▶ THE TASK: Please print the entries below exactly, from the line with "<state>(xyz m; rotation" through the line with "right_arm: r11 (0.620", including both of those lines and leaving out all others.

▶ ENTRIES SUPPLIED:
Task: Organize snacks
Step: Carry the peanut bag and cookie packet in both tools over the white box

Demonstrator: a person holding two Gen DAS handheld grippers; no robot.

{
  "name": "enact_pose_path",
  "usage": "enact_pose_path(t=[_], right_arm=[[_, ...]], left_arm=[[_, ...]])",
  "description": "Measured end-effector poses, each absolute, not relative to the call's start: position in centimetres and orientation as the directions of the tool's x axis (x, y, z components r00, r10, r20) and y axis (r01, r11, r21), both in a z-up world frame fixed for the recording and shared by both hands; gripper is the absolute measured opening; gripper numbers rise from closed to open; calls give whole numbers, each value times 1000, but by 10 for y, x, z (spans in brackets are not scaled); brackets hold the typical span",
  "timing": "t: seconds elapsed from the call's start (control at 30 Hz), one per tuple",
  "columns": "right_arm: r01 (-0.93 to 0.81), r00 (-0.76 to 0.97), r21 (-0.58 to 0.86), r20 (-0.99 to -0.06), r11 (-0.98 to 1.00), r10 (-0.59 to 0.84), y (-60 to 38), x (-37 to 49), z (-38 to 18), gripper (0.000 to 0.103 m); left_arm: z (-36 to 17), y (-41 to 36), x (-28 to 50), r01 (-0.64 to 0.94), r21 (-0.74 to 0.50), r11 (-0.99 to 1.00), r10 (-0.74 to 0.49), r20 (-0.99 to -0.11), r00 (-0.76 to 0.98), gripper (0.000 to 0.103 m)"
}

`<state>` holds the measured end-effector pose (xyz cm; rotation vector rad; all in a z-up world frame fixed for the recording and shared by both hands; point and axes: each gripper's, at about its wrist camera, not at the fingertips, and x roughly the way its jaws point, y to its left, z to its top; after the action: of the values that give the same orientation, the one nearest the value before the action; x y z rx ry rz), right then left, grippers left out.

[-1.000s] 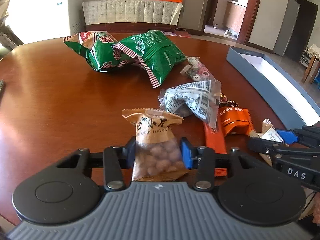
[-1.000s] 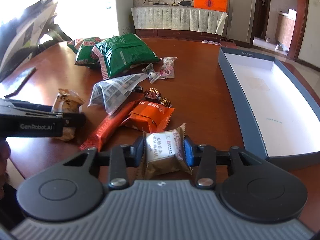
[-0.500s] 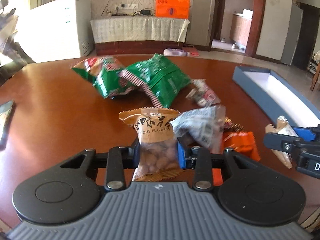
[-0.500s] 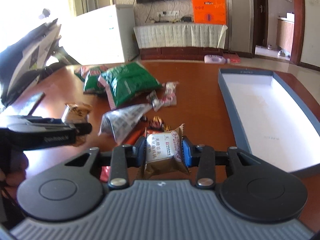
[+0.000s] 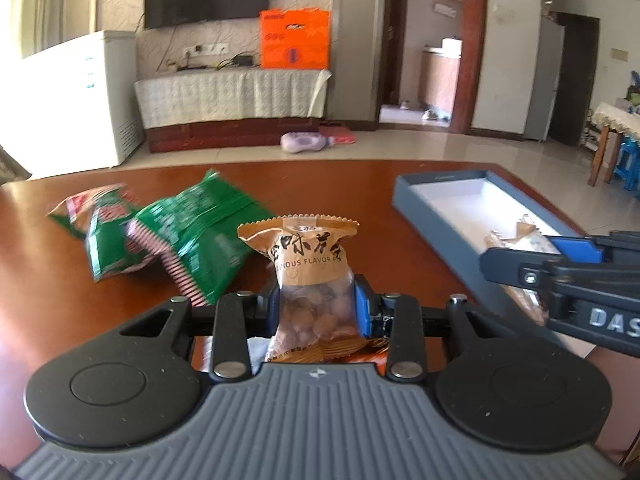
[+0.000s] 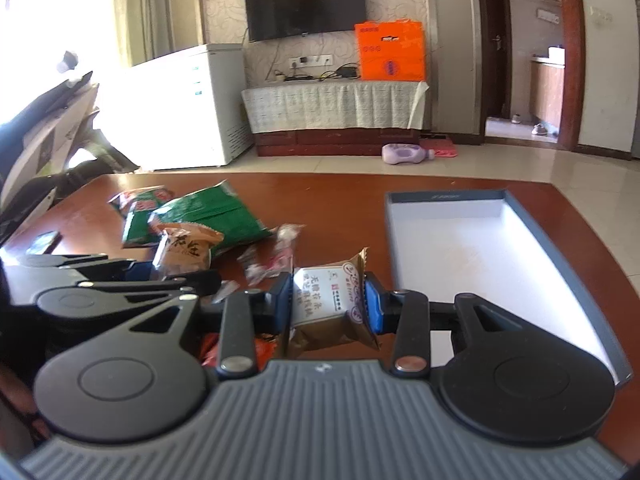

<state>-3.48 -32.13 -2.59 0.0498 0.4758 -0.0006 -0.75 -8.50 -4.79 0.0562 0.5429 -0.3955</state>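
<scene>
My left gripper (image 5: 316,307) is shut on a brown peanut packet (image 5: 310,276) and holds it upright above the brown table (image 5: 40,288); the packet also shows in the right wrist view (image 6: 182,250). My right gripper (image 6: 329,306) is shut on a small brown-and-white pastry packet (image 6: 330,308), lifted beside the near left wall of the blue-grey box (image 6: 568,264). In the left wrist view the right gripper (image 5: 560,268) hangs over the box (image 5: 436,216) with its packet (image 5: 520,240).
Two green snack bags (image 5: 192,240) lie at the table's far left, also in the right wrist view (image 6: 208,216). Small candies (image 6: 280,252) and an orange packet (image 6: 260,350) lie below the grippers. A dark flat object (image 6: 44,240) lies at the left edge.
Both grippers have risen with their packets and tilted up, so the room shows more. The right gripper has moved toward the box, and the left has followed to the right.
</scene>
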Motion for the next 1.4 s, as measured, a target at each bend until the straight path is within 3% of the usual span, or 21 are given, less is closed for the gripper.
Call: enact_pose_path(t=[0.77,0.97,1.4], right_arm=[[178,843,31,-521,983,-137,-408,-34,-47,41],[181,806,26,-577,983,-133,-415,-22,-63,41],[198,783,23,-605,980,-144,-423,-22,-70,41]], left_arm=[[-36,-219,6,547,-77,834,-514,-470,718,41],[-44,-267,21,580,-80,811,-538,-492,684,41],[-77,-328,59,614,-98,784,-552,-564,615,41]])
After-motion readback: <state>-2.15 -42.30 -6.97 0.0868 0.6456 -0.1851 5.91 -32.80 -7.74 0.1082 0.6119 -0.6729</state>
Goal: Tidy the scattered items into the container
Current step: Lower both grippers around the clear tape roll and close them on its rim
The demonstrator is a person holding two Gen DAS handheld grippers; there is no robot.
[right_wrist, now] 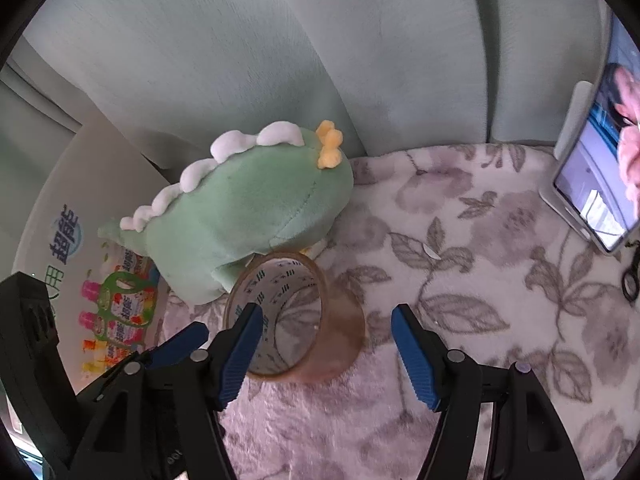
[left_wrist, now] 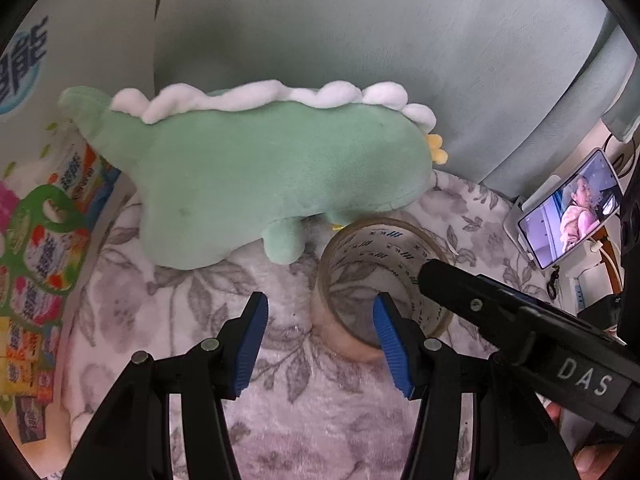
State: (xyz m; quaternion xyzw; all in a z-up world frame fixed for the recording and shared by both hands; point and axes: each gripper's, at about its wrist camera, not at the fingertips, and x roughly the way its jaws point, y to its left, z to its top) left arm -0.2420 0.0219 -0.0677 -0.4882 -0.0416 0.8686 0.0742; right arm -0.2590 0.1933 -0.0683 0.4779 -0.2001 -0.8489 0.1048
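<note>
Nearest the tape roll, the right tool bears "DAS" in white; its jaws stand spread, one finger inside the roll's hollow, one outside. The left tool is likewise spread across the roll's wall. The clear, brownish roll lies on the floral surface, its core printed with small dark marks. Just behind it lies a green plush dinosaur with white spines.

Mint-green plush dinosaur with white spikes; grey-leafed floral blanket; blue-padded black fingers.
</note>
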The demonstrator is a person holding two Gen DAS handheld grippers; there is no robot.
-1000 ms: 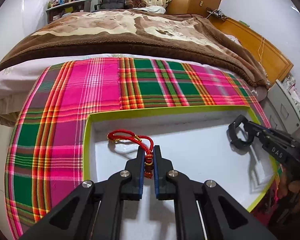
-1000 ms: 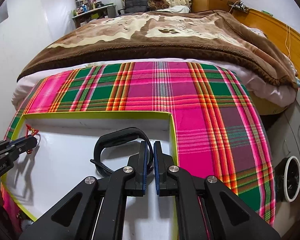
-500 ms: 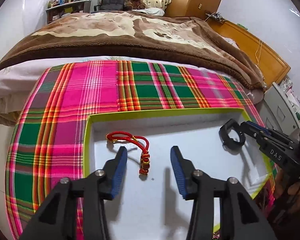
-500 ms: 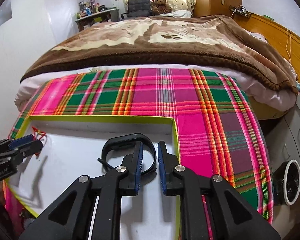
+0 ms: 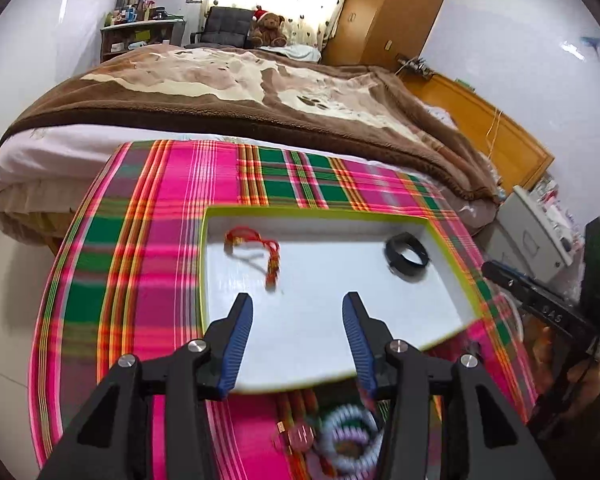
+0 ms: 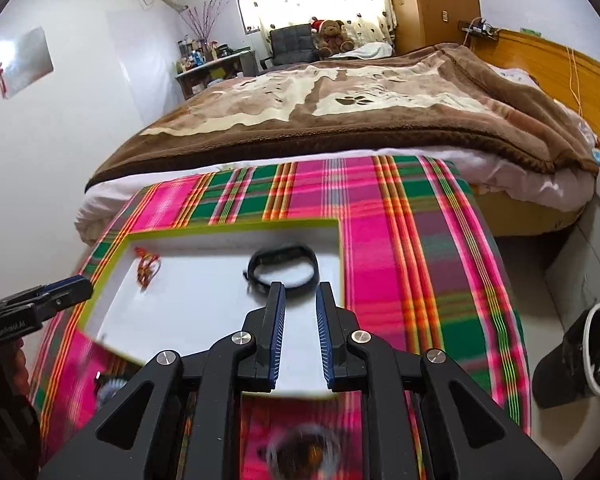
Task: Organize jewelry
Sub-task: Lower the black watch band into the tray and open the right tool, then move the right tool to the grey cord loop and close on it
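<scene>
A white tray with a lime-green rim (image 5: 320,213) (image 6: 236,225) lies on the plaid cloth. A red cord bracelet (image 5: 260,250) (image 6: 146,266) lies in its far left corner. A black wristband (image 5: 407,254) (image 6: 285,265) lies in its far right corner. My left gripper (image 5: 298,314) is open and empty, raised above the tray's near side. My right gripper (image 6: 300,300) is open and empty, just short of the black wristband. A blurred white and purple beaded bracelet (image 5: 350,438) and a pink-faced piece (image 5: 300,434) lie on the cloth nearer than the tray.
The pink and green plaid cloth (image 5: 140,280) covers the table at the foot of a bed with a brown blanket (image 5: 240,92). A black bin (image 6: 588,348) stands on the floor to the right. A grey cabinet (image 5: 540,232) stands beside the table.
Both grippers let go and pulled back and up. The left released the red cord bracelet, the right released the black wristband; both pieces now lie in the tray.
</scene>
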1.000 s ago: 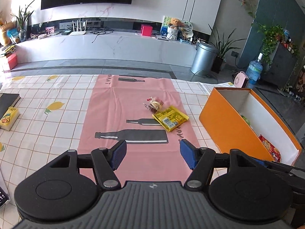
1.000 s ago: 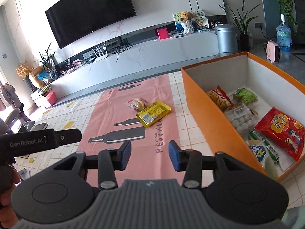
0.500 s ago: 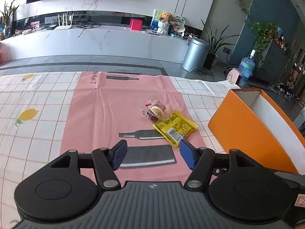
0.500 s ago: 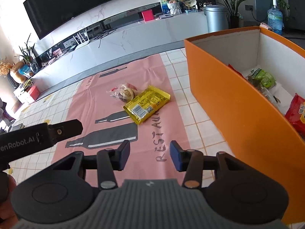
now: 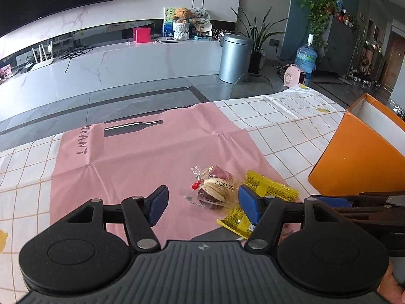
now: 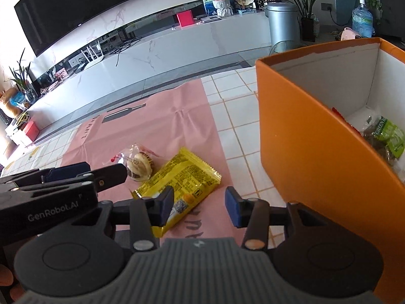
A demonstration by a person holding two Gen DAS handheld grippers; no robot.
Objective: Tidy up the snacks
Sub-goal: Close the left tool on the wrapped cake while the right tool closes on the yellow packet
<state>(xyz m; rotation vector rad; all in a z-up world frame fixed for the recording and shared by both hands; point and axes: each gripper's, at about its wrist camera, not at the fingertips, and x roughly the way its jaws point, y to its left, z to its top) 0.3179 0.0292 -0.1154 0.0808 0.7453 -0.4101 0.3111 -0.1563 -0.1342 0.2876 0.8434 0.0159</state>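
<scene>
My left gripper [image 5: 202,202] stands wide open, nothing held; the clear-wrapped pastry [image 5: 215,190] lies between its pads. My right gripper [image 6: 200,205] is part open, empty, the yellow snack packet [image 6: 182,177] at its 11 o'clock. I judge each should straddle its item squarely before closing. The orange box [image 6: 303,139] waits at 2 o'clock.

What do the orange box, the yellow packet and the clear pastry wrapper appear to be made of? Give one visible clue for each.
Orange box: probably cardboard, matte orange outside, white inside, with a worn whitish rim.
Yellow packet: likely printed plastic film, slightly glossy, with crimped, serrated ends.
Clear pastry wrapper: thin transparent plastic; the pastry shows through, and it crinkles and glints.
</scene>
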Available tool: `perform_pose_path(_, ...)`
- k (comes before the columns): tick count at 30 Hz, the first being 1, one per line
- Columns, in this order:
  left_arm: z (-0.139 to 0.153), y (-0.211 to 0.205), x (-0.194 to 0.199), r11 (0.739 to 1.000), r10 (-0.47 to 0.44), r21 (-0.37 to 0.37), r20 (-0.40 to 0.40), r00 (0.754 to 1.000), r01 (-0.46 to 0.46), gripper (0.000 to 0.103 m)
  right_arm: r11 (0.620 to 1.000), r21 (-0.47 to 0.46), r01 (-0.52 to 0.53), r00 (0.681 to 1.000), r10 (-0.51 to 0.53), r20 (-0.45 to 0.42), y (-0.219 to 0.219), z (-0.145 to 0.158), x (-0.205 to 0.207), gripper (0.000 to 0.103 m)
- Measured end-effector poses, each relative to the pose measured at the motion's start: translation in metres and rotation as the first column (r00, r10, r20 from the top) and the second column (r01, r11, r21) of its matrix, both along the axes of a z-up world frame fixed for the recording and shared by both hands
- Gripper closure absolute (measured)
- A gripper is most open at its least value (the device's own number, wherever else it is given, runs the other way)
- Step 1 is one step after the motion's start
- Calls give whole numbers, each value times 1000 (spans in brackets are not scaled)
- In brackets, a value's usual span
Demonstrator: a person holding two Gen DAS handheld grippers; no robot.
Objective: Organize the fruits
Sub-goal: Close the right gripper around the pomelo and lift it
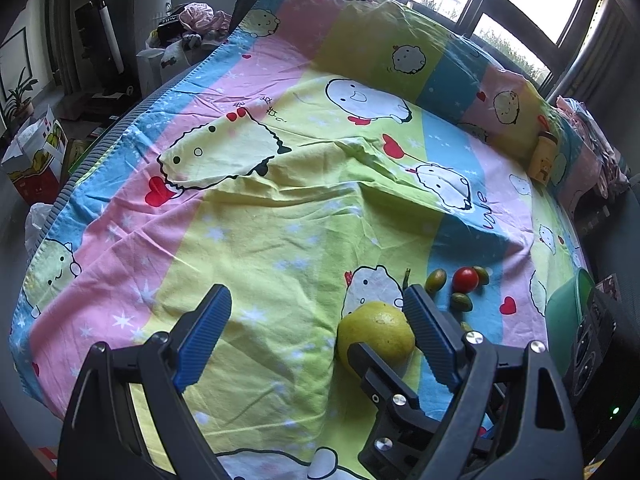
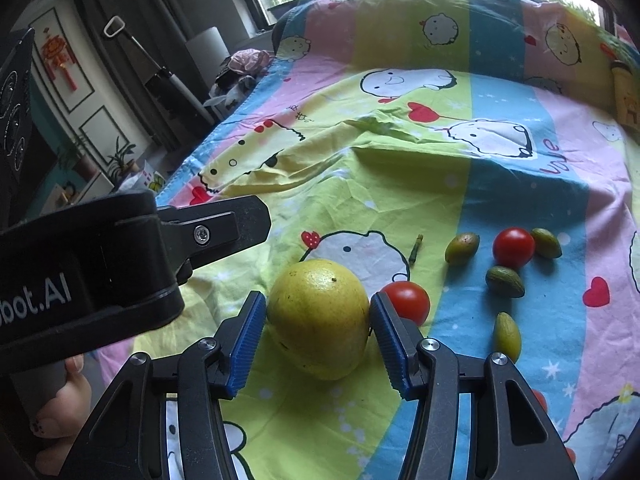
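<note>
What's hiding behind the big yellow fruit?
Behind the big yellow fruit sits a red tomato, partly hidden by the right hand-held gripper. Under it, the cartoon bedsheet; that covered patch can't be seen.

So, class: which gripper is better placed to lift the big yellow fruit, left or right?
Right. The right gripper has the yellow fruit squarely between its blue pads, which sit against its sides. The left gripper stands wide open over bare sheet, the fruit off-centre by one finger.
</note>
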State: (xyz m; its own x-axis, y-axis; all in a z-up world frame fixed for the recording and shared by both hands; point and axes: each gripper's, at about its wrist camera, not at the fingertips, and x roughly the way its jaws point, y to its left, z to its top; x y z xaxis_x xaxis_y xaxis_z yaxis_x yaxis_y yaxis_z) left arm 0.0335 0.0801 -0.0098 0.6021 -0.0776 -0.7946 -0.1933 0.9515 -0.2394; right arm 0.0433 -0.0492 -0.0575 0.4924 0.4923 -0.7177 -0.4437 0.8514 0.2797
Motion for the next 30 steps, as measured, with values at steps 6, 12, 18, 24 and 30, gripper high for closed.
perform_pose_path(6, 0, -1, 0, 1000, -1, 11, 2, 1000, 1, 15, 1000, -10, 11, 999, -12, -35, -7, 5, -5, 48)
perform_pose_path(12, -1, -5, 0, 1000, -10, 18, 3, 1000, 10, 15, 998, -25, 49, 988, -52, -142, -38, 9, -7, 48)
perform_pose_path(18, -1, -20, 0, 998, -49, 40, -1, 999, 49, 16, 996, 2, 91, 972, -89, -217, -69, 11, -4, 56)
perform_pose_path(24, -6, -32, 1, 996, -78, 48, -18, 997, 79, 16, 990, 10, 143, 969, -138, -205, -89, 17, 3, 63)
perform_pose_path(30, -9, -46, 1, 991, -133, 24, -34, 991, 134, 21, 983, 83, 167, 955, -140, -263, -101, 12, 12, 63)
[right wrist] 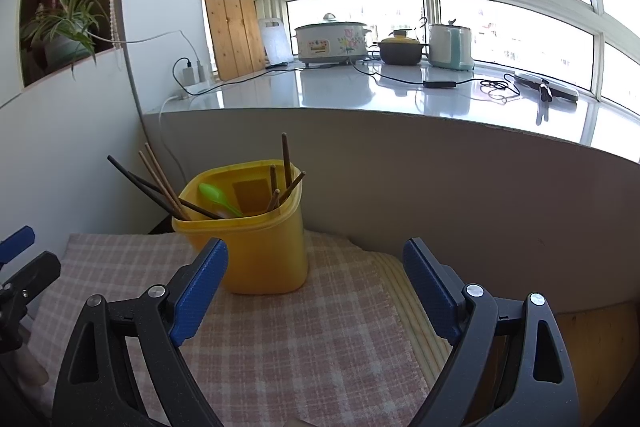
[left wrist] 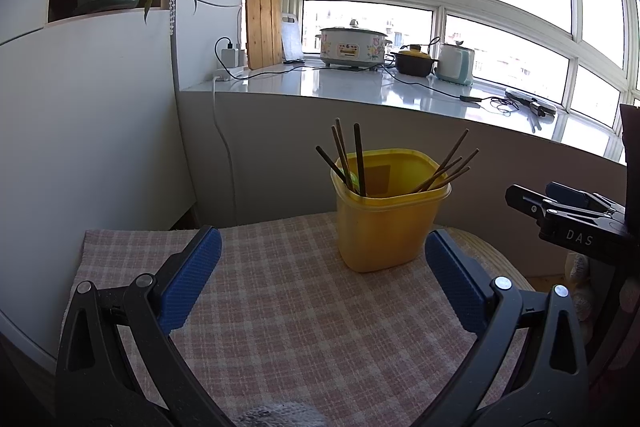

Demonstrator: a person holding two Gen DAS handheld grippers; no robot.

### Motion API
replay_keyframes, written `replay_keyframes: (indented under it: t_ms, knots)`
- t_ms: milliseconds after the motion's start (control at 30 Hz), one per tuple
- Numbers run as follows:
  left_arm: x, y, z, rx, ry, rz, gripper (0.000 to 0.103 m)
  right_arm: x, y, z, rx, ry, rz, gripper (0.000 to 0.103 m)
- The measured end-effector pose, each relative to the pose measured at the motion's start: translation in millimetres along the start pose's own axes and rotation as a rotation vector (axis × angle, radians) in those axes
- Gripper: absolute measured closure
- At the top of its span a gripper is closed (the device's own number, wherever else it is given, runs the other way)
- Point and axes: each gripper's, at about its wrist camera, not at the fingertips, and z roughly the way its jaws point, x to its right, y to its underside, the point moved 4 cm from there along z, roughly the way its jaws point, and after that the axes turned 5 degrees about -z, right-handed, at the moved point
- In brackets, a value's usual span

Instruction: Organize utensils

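A yellow plastic container (left wrist: 386,223) stands upright on a pink checked cloth (left wrist: 288,311). It holds several dark and brown chopsticks (left wrist: 358,157) leaning on both sides. In the right wrist view the container (right wrist: 262,247) also holds a green spoon (right wrist: 218,199) among the chopsticks (right wrist: 160,181). My left gripper (left wrist: 320,259) is open and empty, a little in front of the container. My right gripper (right wrist: 316,267) is open and empty, in front of and to the right of the container. The right gripper's body (left wrist: 568,215) shows at the right edge of the left wrist view.
The cloth (right wrist: 280,339) covers a small table with a striped mat (right wrist: 416,307) at its right edge. Behind is a low wall under a white sill (left wrist: 360,87) with a cooker (left wrist: 352,47), a pot, a kettle and cables. A white cabinet (left wrist: 80,127) stands on the left.
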Motion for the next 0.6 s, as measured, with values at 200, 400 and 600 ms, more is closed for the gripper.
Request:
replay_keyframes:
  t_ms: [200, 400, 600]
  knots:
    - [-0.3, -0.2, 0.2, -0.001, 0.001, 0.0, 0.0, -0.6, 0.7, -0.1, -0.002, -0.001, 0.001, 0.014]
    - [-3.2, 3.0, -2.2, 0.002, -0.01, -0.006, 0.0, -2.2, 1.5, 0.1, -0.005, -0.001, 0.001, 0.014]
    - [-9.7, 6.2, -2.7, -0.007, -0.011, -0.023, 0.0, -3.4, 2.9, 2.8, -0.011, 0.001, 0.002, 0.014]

▶ EXERCISE ANSWER:
<state>(xyz m; rotation vector rad; all in a z-up world frame fixed for the recording and shared by both hands; point and axes: each gripper's, at about its wrist camera, not at the fingertips, and x roughly the way its jaws point, y to its left, z to its top) 0.3179 0.0292 -0.1154 0.0808 0.7453 -0.4101 0.3111 -0.1563 -0.1342 0.2876 0.8434 0.0159</state>
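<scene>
My left gripper [image 5: 202,202] stands wide open, nothing held; the clear-wrapped pastry [image 5: 215,190] lies between its pads. My right gripper [image 6: 200,205] is part open, empty, the yellow snack packet [image 6: 182,177] at its 11 o'clock. I judge each should straddle its item squarely before closing. The orange box [image 6: 303,139] waits at 2 o'clock.

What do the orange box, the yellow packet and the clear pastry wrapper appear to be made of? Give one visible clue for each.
Orange box: probably cardboard, matte orange outside, white inside, with a worn whitish rim.
Yellow packet: likely printed plastic film, slightly glossy, with crimped, serrated ends.
Clear pastry wrapper: thin transparent plastic; the pastry shows through, and it crinkles and glints.
</scene>
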Available tool: `perform_pose_path(_, ...)`
- k (comes before the columns): tick count at 30 Hz, the first being 1, one per line
- Columns, in this order:
  left_arm: z (-0.139 to 0.153), y (-0.211 to 0.205), x (-0.194 to 0.199), r11 (0.739 to 1.000), r10 (-0.47 to 0.44), r21 (-0.37 to 0.37), r20 (-0.40 to 0.40), r00 (0.754 to 1.000), r01 (-0.46 to 0.46), gripper (0.000 to 0.103 m)
  right_arm: r11 (0.620 to 1.000), r21 (-0.47 to 0.46), r01 (-0.52 to 0.53), r00 (0.681 to 1.000), r10 (-0.51 to 0.53), r20 (-0.45 to 0.42), y (-0.219 to 0.219), z (-0.145 to 0.158), x (-0.205 to 0.207), gripper (0.000 to 0.103 m)

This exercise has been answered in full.